Pursuant to Ind.Appellate Rule 65(D),
this Memorandum Decision shall not
be regarded as precedent or cited Jun 20 2013, 5:46 am
before any court except for the purpose
of establishing the defense of res
judicata, collateral estoppel, or the law
of the case.
ATTORNEY FOR APPELLANT: ATTORNEYS FOR APPELLEE:
KIRK S. FREEMAN GREGORY F. ZOELLER
Lafayette, Indiana Attorney General of Indiana
JAMES B. MARTIN
Deputy Attorney General
Indianapolis, Indiana
IN THE
COURT OF APPEALS OF INDIANA
SAMUEL BRADBURY, )
)
Appellant-Defendant, )
)
vs. ) No. 79A02-1210-CR-828
)
STATE OF INDIANA, )
)
Appellee-Plaintiff. )
APPEAL FROM THE TIPPECANOE SUPERIOR COURT
The Honorable Gregory J. Donat, Judge
Cause No. 79D04-1111-FD-256
June 20, 2013
MEMORANDUM DECISION – NOT FOR PUBLICATION
BARNES, Judge
Case Summary
In this interlocutory appeal, Samuel Bradbury appeals the trial court’s denial of his
motion to suppress.

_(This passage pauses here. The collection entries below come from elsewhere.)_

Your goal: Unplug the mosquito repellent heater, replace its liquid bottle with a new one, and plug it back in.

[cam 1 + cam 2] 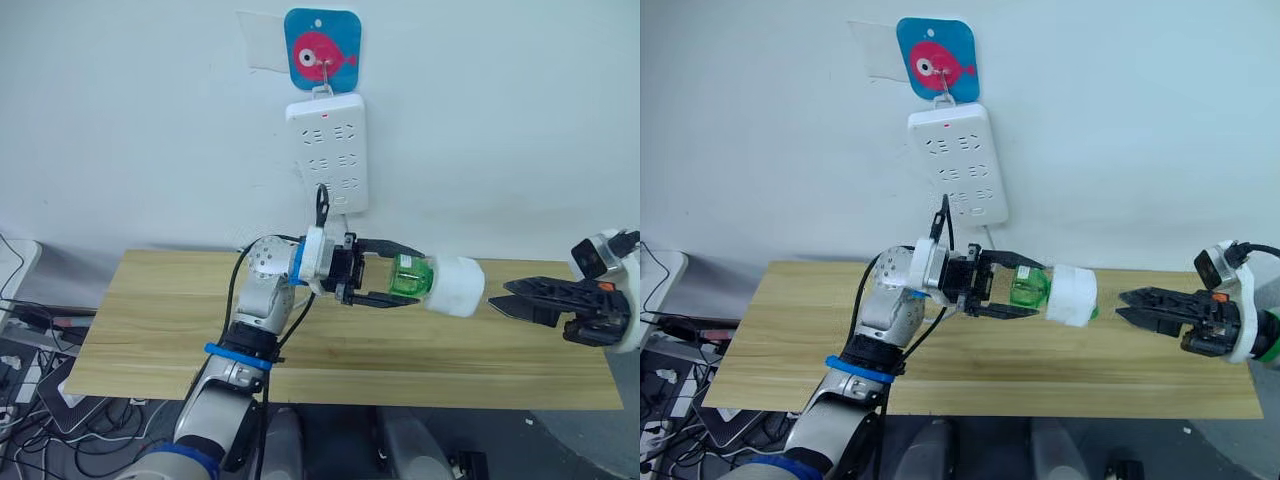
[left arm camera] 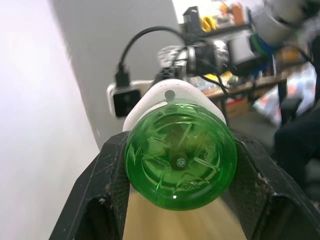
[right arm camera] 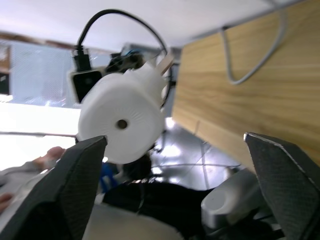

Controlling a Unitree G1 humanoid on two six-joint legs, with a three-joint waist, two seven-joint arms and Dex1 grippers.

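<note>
Heater [image 1: 455, 286] is already unplugged and is held in the air over the bench [image 1: 150, 330], right of centre, below the wall power strip [image 1: 327, 150]. Green bottle [image 1: 408, 276] is still seated in it, pointing left. Left hand [image 1: 385, 272] is closed around the bottle, fingers [image 2: 102, 190] pressed on both sides of the green base, as seen from the left wrist. Right hand [image 1: 520, 296] is level with the heater and just right of it, not touching; fingers spread wide in the right wrist view, nothing gripped.

Step in hand is judged to be bottle removal: old bottle not yet separated from the white body. Next move calls for the right hand to be brought onto the white body and closed, then the bottle unscrewed or pulled out by the left. Alignment looks nearly set.

Bench is a light wood board against a plain white wall. A fish-print hook [image 1: 322, 48] carries the strip. Cables [image 1: 25, 345] are piled at far left, off the bench.
</note>
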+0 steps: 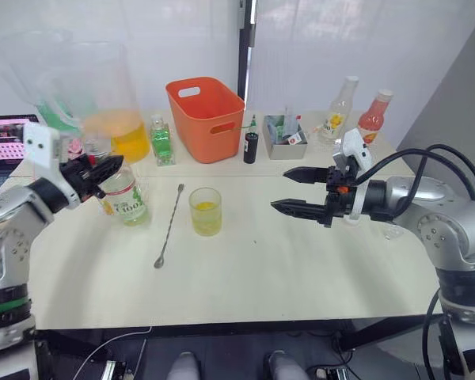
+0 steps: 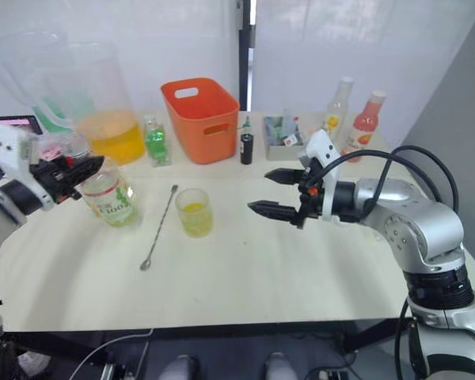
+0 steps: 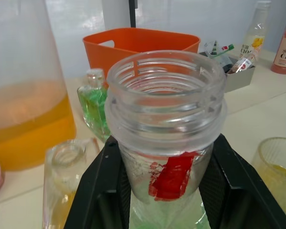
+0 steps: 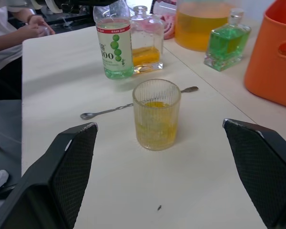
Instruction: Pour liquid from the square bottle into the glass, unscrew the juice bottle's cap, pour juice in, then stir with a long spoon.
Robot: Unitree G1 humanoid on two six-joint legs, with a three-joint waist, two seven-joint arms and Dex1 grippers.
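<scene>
The juice bottle (image 1: pixel 127 195) stands upright at the table's left, green label facing out. My left gripper (image 1: pixel 103 168) is shut on its neck, and in the left wrist view the bottle's mouth (image 3: pixel 165 76) is uncapped, with a red strip below it. The cap is out of view. The square bottle (image 4: pixel 145 45), with a little yellow-orange liquid, stands right behind the juice bottle. The glass (image 1: pixel 205 211) stands mid-table holding a shallow layer of yellow liquid. The long spoon (image 1: pixel 170 226) lies flat between bottle and glass. My right gripper (image 1: pixel 279 189) hovers open and empty to the right of the glass.
A big pitcher (image 1: pixel 115 119) of orange liquid, a small green bottle (image 1: pixel 161 142), an orange basket (image 1: pixel 206 117), a small black bottle (image 1: pixel 251 147), a grey tray (image 1: pixel 285 140) and two tall bottles (image 1: pixel 338 111) line the back. A laptop (image 1: pixel 8 142) sits far left. A person (image 4: pixel 19 33) sits beyond the table.
</scene>
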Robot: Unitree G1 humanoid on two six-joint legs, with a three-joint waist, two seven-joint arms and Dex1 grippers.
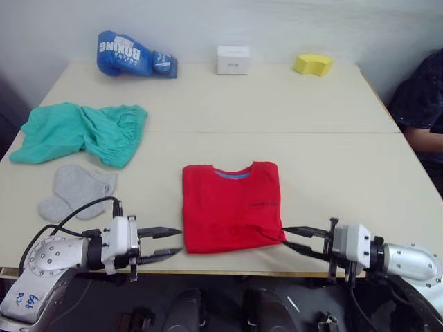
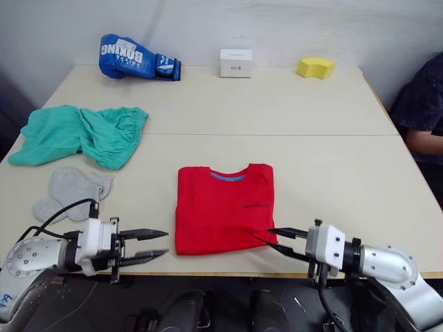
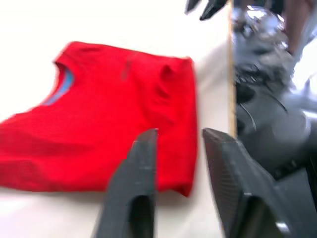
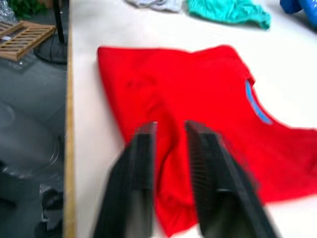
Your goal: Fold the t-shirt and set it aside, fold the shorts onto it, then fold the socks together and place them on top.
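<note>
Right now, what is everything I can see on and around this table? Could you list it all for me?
t-shirt: one, bright red with a blue collar band, folded into a rectangle at the near middle of the table.
shorts: one pair, teal-green, crumpled at the far left.
socks: a pair, light grey, lying near the left edge in front of the shorts.
boxing glove: one, blue with white lettering, back left.
box: one, white, back middle.
yellow block: one, back right.
table: one, pale beige.
person: one, dark sleeve, at the right side.
left gripper: black fingers, open, at the t-shirt's near left corner.
right gripper: black fingers, open, at the t-shirt's near right corner.
</note>
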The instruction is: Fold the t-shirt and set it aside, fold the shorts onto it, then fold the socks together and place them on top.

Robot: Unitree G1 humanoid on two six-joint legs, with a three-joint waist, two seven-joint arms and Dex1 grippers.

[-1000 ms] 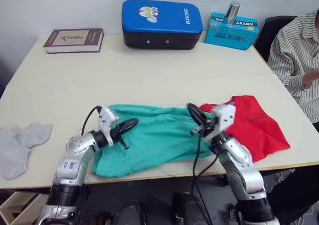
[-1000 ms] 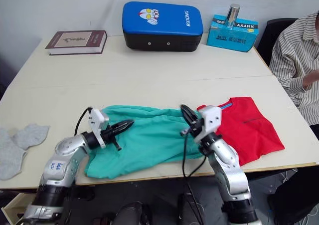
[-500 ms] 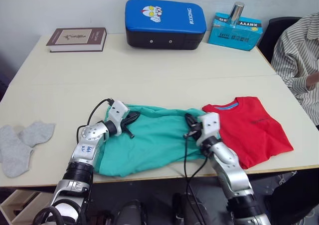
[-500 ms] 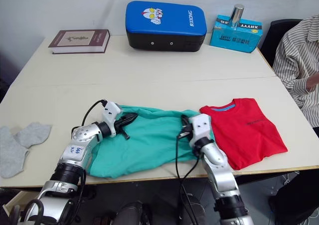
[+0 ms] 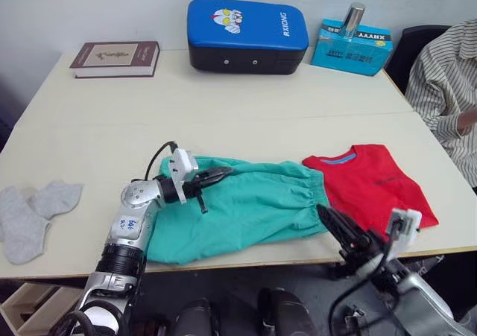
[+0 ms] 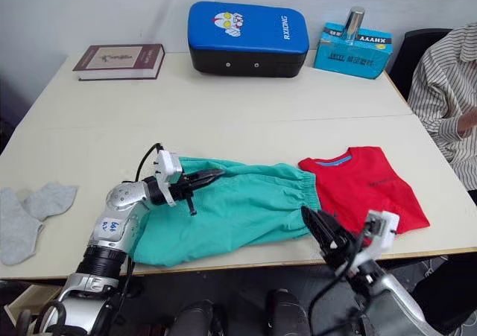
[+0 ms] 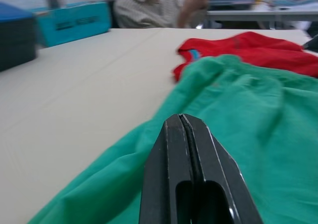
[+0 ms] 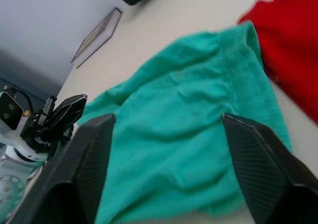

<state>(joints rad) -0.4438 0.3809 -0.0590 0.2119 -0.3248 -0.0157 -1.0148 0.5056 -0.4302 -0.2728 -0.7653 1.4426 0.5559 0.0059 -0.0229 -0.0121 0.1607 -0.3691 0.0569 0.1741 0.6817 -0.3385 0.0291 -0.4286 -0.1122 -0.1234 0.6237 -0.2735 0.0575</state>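
On my far left the socks (image 5: 30, 215) lie loose near the table's (image 5: 223, 105) front edge, untouched. My left gripper (image 6: 203, 178) rests on the back left part of the shorts (image 5: 246, 209), fingers pressed together; I can't tell from here whether any cloth is pinched between them. The shorts lie spread flat, waistband just touching the folded t-shirt (image 5: 376, 191) on the right. My right gripper (image 6: 328, 235) hangs off the front edge, jaws wide apart, holding nothing. I judge the shorts fold comes next: I'd bring the right gripper onto the near waistband corner, grip both ends evenly, and fold without dragging the t-shirt
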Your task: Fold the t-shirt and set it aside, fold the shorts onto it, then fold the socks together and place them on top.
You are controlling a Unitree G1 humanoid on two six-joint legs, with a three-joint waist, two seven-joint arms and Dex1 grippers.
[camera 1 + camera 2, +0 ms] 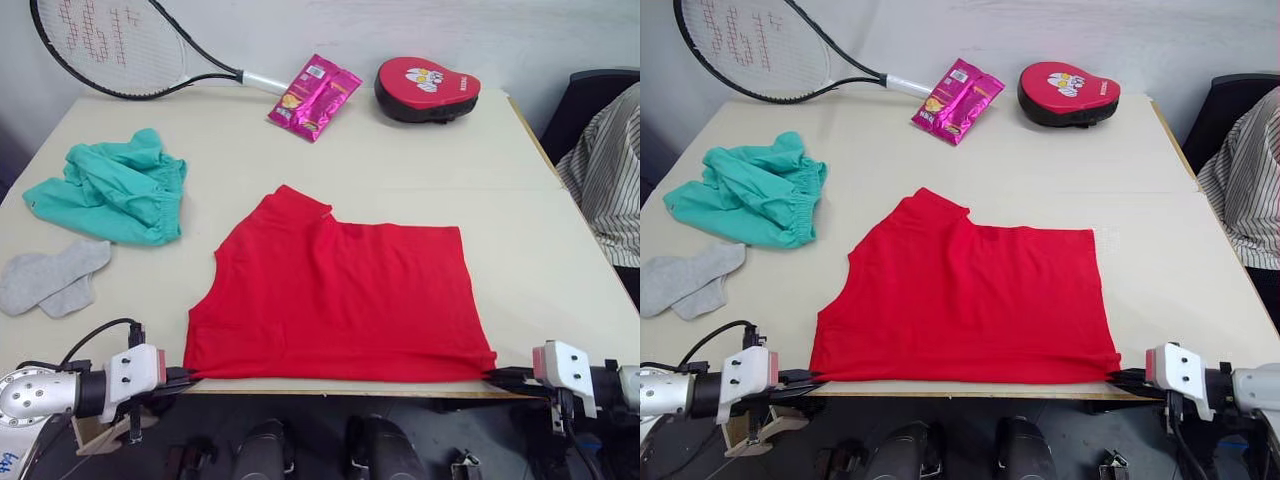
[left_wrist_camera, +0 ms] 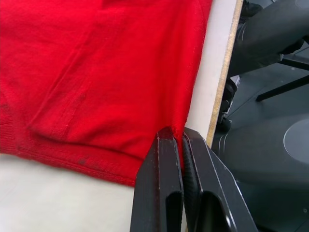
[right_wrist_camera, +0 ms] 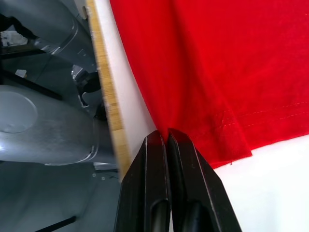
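Both black two-fingered grippers, left [image 1: 185, 377] and right [image 1: 492, 376], pinch the near corners of the bright red cloth t-shirt [image 1: 335, 295], partly folded at the table's [image 1: 540, 250] near edge.
Crumpled teal-green shorts [image 1: 115, 190] and light grey socks [image 1: 50, 278] wait unfolded at the left.

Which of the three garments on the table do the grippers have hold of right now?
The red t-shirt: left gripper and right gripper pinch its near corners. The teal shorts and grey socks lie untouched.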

We affirm.
Issue
Bradbury raises one issue, which we restate as whether the trial court properly
denied his motion to suppress regarding marijuana found during a patdown search.
Facts
On October 3, 2011, Officer Jonathan Lendermon of the Tippecanoe County
Sheriff’s Department was speaking to Andy Wall about illegal drug use, and Wall’s
phone kept beeping, indicating that he was receiving text messages or voice mails. Wall
gave Officer Lendermon consent to look at his phone, and Officer Lendermon saw text
messages from Bradbury about Wall buying marijuana from Bradbury.
Officer Lendermon asked Sergeant Leonard Halascsak to go to Bradbury’s
residence while Officer Lendermon finished his conversation with Wall and contacted the
deputy prosecutor for a search warrant of Bradbury’s residence. Sergeant Halascsak and
Deputy Chris Black went to Bradbury’s residence. Deputy Black approached the back
door while Sergeant Halascsak approached the front door. When Sergeant Halascsak
approached the front door, he walked past a window and could see a “hookah” in the
living room. Tr. p. 26. He either rang the doorbell or knocked on the door. Sergeant
Halascsak saw a woman, later identified as Monica Brietz, walk down the hall and look
at him, but then she walked past the front door, went upstairs, and walked into a room.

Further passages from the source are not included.